RTX Corporation exhibits a robust dividend profile with a steady history of payouts over 56 years, reflecting stability and a commitment to returning value to shareholders. However, the relatively low dividend yield of 1.52% may limit its appeal to income-focused investors. The company's ability to grow dividends consistently over time is a positive indicator for long-term sustainability.
The overview of RTX Corporation's dividend portfolio suggests a reliable and long-standing history of distributions. The sectoral alignment plays a key role in stabilizing dividend growth over the years.
| Key Metric | Value |
|---|---|
| Sector | Industrials |
| Dividend Yield | 1.52% |
| Current Dividend Per Share | 2.41 USD |
| Dividend History | 56 years |
| Last Cut/Suspension | 1992 |
The extensive dividend history of RTX demonstrates sustained delivery on shareholder returns, marking them as a pillar of reliability. This track record is crucial for investor confidence and future expectations.

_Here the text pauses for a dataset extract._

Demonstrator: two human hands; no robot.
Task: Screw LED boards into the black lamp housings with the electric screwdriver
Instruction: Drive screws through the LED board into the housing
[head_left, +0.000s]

| Year | Dividend Per Share (USD) |
|---|---|
| 2025 | 2.67 |
| 2024 | 2.48 |
| 2023 | 2.32 |
| 2022 | 2.16 |
| 2021 | 2.00 |
Dividend growth is pivotal in gauging a company's capability to enhance investor returns over time. RTX's modest growth rates hint at gradual but reliable dividend improvements.
| Time | Growth |
|---|---|
| 3 years | 7.34% |
| 5 years | 6.03% |
The average dividend growth is 6.03% over 5 years. This shows moderate but steady dividend growth.
Understanding payout ratios is crucial as it reflects the company's ability to sustain dividend payments from earnings and cash flow.
| Key Figure | Ratio |
|---|---|
| EPS-based | 49.10% |
| Free Cash Flow-based | 61.73% |
The EPS-based payout ratio of 49.10% and the FCF-based ratio of 61.73% indicate a balanced distribution strategy, allowing room for both reinvestment and consistent returns to shareholders.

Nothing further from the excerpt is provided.